§ **Exercise directions**: Repeat the stretch of entries below from the line with "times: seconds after" through the line with "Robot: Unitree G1". Include both ends and add nothing.

§ **Records supplied**:
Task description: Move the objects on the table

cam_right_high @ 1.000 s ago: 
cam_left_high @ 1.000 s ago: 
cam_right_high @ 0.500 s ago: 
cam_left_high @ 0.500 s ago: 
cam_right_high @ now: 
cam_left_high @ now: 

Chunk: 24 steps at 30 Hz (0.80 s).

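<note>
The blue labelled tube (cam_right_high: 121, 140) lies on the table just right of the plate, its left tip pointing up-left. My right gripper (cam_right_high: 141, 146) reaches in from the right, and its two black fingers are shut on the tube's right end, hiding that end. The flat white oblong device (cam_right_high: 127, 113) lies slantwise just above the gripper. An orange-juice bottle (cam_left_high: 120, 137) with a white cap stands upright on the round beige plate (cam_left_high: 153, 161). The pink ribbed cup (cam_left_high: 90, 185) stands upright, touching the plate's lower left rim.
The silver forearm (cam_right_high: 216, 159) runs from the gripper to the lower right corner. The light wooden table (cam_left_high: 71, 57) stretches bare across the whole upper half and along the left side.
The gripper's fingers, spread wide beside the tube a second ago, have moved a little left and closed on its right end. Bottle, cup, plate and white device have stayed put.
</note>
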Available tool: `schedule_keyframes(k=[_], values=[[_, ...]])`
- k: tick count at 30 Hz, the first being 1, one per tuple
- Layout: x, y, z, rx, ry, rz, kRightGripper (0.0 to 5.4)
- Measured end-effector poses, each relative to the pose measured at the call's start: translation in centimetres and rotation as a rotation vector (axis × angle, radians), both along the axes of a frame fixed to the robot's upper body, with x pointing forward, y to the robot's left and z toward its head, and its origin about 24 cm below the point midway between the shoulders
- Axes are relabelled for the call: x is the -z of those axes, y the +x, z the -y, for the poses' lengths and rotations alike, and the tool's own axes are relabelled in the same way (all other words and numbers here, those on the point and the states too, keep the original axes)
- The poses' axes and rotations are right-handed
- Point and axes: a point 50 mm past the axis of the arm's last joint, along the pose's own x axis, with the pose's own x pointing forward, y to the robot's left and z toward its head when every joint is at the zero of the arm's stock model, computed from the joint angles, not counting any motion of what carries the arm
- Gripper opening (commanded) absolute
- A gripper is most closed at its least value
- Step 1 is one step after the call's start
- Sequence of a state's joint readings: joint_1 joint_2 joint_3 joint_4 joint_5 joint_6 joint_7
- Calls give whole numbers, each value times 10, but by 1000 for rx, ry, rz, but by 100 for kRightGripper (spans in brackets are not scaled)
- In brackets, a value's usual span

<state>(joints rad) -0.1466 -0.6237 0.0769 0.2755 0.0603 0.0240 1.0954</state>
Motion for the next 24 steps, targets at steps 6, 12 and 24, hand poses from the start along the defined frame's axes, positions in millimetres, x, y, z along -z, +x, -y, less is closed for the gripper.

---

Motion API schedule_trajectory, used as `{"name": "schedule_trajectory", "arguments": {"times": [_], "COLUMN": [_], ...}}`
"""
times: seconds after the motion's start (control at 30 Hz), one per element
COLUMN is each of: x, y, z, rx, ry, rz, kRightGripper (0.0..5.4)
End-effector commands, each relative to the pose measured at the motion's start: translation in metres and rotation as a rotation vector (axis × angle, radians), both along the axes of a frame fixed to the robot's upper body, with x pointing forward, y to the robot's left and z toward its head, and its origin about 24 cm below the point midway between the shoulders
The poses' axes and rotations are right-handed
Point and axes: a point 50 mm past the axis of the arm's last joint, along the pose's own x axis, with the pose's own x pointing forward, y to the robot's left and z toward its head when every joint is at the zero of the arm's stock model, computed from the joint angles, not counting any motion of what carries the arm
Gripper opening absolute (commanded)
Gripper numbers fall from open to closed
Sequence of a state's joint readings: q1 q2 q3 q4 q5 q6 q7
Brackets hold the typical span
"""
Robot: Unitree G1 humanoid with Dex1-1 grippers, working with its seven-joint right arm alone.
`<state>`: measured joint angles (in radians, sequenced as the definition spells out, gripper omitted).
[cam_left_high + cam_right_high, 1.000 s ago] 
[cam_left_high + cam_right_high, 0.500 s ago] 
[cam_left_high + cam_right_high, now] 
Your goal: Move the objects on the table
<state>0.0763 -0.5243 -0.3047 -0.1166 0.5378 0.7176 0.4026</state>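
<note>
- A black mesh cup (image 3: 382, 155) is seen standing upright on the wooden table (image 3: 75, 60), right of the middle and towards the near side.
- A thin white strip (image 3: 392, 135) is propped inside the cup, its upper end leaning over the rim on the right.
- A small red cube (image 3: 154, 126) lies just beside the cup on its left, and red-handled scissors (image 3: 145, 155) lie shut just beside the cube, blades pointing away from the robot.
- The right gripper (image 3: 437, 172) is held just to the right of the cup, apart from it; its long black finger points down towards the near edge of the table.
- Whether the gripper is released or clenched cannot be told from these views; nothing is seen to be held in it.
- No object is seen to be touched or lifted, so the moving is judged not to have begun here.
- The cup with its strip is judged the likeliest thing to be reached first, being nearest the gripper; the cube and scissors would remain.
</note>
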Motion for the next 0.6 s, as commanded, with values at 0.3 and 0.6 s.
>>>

§ **Task result**:
times: seconds after the motion's start (control at 30 Hz), one per element
COLUMN is each of: x, y, z, rx, ry, rz, kRightGripper (0.0..5.4)
End-effector commands, each relative to the pose measured at the motion's start: translation in metres and rotation as a rotation vector (axis × angle, radians), both along the axes of a frame fixed to the robot's upper body, with x pointing forward, y to the robot's left and z toward its head, and its origin about 24 cm below the point midway between the shoulders
The poses' axes and rotations are right-handed
Point and axes: a point 50 mm past the axis of the arm's last joint, along the pose's own x axis, with the pose's own x pointing forward, y to the robot's left and z toward its head when every joint is at the zero of the arm's stock model, computed from the joint angles, not counting any motion of what carries the arm
Gripper opening absolute (commanded)
Gripper numbers fall from open to closed
Sequence of a state's joint readings: q1 q2 q3 q4 q5 q6 q7
Brackets hold the typical span
"""
Robot: Unitree G1 humanoid with Dex1-1 grippers, working with its seven-joint right arm alone.

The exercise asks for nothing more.